THE PROBLEM: The required output is a number: how many lines of the data below include the string "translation".

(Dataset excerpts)
---
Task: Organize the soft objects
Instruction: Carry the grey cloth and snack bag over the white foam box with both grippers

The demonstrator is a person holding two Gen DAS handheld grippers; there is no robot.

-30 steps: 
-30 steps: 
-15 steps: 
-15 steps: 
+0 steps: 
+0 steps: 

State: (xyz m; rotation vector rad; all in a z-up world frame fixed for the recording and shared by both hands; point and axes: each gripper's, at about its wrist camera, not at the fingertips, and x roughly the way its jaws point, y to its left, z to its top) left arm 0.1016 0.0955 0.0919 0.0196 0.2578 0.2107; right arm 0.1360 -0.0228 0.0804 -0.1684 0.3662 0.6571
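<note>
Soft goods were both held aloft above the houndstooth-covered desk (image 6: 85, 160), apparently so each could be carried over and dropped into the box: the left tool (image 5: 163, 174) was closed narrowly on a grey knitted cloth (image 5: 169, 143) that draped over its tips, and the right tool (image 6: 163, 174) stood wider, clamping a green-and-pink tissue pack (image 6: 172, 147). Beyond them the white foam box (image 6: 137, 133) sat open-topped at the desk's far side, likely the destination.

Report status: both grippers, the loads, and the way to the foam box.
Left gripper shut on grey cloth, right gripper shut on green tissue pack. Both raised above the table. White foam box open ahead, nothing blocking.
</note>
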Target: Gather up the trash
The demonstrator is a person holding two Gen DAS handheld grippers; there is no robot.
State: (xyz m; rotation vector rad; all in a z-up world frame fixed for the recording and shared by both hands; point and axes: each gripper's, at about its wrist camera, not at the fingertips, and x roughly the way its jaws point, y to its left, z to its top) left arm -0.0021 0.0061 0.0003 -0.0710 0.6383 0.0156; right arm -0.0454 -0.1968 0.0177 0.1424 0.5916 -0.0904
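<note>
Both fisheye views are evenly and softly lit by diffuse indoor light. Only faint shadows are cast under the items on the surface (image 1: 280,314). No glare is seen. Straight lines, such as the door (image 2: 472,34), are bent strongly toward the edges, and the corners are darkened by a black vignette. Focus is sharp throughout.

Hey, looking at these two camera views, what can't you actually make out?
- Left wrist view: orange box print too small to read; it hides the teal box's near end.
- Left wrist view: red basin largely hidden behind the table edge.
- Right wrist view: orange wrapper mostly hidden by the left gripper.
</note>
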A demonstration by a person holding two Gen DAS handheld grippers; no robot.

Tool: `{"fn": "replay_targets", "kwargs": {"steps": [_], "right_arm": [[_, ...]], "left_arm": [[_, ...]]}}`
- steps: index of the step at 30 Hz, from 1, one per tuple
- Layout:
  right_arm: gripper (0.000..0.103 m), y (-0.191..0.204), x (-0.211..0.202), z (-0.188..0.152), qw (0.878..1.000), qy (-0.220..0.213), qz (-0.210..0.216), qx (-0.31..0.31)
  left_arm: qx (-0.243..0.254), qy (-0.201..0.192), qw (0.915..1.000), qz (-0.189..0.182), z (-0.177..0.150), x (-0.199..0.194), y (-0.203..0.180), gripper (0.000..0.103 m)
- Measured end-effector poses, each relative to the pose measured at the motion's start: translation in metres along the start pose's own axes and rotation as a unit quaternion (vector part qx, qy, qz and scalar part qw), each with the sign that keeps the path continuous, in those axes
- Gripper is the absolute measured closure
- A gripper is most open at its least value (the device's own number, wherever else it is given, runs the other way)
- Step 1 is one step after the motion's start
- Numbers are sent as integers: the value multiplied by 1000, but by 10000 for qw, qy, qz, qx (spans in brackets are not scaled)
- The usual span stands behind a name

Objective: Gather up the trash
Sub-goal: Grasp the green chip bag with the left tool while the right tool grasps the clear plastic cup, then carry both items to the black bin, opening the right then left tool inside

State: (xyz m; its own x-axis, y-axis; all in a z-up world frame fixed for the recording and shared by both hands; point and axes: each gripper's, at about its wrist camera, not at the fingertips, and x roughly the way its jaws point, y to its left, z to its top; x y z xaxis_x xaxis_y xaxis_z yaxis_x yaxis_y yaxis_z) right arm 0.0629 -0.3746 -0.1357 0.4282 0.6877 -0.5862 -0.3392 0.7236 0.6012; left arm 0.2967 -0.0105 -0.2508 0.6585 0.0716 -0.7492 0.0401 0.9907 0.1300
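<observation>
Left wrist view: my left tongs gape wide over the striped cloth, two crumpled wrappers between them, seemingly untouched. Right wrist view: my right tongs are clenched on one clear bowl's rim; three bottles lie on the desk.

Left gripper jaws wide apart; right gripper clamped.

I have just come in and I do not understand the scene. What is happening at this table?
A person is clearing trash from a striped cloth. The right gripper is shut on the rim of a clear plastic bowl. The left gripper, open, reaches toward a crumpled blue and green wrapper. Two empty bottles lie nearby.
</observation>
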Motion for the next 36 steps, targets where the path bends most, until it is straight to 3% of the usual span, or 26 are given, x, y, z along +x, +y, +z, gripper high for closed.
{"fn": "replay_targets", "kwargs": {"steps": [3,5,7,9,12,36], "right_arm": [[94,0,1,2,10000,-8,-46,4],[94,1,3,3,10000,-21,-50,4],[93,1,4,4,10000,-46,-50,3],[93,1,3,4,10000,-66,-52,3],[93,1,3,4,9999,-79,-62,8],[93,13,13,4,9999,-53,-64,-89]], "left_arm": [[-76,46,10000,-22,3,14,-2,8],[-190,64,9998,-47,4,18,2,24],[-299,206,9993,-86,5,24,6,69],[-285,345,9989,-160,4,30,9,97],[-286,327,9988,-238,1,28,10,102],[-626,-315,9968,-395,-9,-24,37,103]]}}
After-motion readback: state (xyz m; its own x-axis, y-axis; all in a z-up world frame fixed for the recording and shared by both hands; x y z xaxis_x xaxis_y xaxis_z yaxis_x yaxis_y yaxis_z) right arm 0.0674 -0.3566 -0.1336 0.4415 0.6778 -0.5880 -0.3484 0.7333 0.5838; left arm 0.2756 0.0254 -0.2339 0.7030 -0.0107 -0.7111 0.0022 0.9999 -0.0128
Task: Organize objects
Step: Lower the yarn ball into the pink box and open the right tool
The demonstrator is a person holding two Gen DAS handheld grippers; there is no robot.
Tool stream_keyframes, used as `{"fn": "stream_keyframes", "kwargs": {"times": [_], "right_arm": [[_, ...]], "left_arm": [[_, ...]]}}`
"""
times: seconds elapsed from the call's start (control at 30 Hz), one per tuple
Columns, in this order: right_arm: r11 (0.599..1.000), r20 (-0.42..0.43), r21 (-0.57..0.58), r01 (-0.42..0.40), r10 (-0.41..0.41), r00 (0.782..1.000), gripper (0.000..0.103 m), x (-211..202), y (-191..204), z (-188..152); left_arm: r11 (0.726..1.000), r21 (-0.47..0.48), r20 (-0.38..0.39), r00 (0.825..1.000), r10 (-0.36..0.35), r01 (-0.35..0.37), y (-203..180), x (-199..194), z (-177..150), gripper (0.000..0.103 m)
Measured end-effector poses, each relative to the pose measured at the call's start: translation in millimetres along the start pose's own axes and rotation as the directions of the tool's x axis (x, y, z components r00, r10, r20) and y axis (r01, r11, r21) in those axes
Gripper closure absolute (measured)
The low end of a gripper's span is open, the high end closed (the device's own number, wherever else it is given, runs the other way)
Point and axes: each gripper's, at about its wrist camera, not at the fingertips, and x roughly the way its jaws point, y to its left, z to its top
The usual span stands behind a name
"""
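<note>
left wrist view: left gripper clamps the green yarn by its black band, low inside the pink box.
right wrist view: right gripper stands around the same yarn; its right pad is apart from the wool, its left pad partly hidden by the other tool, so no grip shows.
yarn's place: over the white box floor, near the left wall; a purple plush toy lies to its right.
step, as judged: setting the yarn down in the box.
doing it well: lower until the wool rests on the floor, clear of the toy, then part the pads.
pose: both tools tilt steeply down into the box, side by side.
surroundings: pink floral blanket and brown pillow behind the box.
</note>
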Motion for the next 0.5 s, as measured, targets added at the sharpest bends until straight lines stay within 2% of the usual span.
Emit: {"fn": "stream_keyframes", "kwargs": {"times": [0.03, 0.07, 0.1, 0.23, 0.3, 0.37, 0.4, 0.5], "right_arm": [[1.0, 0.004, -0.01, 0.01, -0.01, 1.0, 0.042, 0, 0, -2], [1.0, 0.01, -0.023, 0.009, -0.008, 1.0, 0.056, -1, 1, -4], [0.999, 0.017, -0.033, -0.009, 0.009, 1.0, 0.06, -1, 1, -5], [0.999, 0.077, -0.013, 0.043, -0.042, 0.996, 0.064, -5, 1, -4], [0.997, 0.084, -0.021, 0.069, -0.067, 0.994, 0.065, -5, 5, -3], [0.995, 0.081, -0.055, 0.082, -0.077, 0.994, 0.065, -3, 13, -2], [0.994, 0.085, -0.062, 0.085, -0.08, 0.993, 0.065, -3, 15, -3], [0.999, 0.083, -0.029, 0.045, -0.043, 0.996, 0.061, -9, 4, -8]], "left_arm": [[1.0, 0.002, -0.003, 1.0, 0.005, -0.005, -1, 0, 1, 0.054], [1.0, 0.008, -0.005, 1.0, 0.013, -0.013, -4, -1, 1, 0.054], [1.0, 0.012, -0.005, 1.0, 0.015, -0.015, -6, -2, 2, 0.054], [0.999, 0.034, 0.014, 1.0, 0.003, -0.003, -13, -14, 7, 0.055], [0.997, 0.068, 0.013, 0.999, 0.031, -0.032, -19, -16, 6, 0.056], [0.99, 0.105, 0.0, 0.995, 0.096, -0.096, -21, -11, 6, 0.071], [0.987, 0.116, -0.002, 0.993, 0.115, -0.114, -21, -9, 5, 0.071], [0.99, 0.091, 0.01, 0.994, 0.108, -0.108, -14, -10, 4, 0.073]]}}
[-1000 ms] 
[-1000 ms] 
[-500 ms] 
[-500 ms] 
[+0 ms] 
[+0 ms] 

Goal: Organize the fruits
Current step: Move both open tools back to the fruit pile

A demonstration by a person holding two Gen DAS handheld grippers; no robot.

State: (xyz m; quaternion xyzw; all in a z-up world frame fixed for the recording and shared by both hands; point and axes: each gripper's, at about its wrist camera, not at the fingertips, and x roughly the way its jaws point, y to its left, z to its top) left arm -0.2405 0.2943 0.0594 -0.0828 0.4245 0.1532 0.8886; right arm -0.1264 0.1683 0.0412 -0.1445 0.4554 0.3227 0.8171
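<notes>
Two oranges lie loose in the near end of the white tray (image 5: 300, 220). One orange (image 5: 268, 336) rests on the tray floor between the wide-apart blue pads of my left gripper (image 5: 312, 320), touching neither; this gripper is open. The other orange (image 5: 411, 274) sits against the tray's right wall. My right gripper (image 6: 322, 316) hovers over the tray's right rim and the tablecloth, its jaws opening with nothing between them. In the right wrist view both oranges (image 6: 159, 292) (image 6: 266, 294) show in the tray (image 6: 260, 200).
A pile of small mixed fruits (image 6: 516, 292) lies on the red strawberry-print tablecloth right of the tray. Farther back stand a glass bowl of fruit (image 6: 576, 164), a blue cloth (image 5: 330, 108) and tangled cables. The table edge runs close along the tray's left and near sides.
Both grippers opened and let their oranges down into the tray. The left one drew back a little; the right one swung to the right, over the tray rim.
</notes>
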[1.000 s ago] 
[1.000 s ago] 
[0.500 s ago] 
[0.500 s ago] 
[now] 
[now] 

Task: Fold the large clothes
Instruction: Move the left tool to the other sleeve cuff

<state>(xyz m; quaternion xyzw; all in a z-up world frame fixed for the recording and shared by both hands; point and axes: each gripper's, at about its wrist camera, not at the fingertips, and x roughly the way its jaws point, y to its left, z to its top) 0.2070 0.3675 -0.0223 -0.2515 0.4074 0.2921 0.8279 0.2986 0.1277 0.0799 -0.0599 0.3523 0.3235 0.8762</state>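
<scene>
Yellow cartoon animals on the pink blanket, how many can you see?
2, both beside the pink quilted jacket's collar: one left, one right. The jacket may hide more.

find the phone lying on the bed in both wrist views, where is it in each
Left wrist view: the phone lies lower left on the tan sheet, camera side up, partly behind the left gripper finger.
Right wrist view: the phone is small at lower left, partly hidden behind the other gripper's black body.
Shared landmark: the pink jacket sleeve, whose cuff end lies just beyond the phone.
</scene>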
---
RESULT BELOW: 2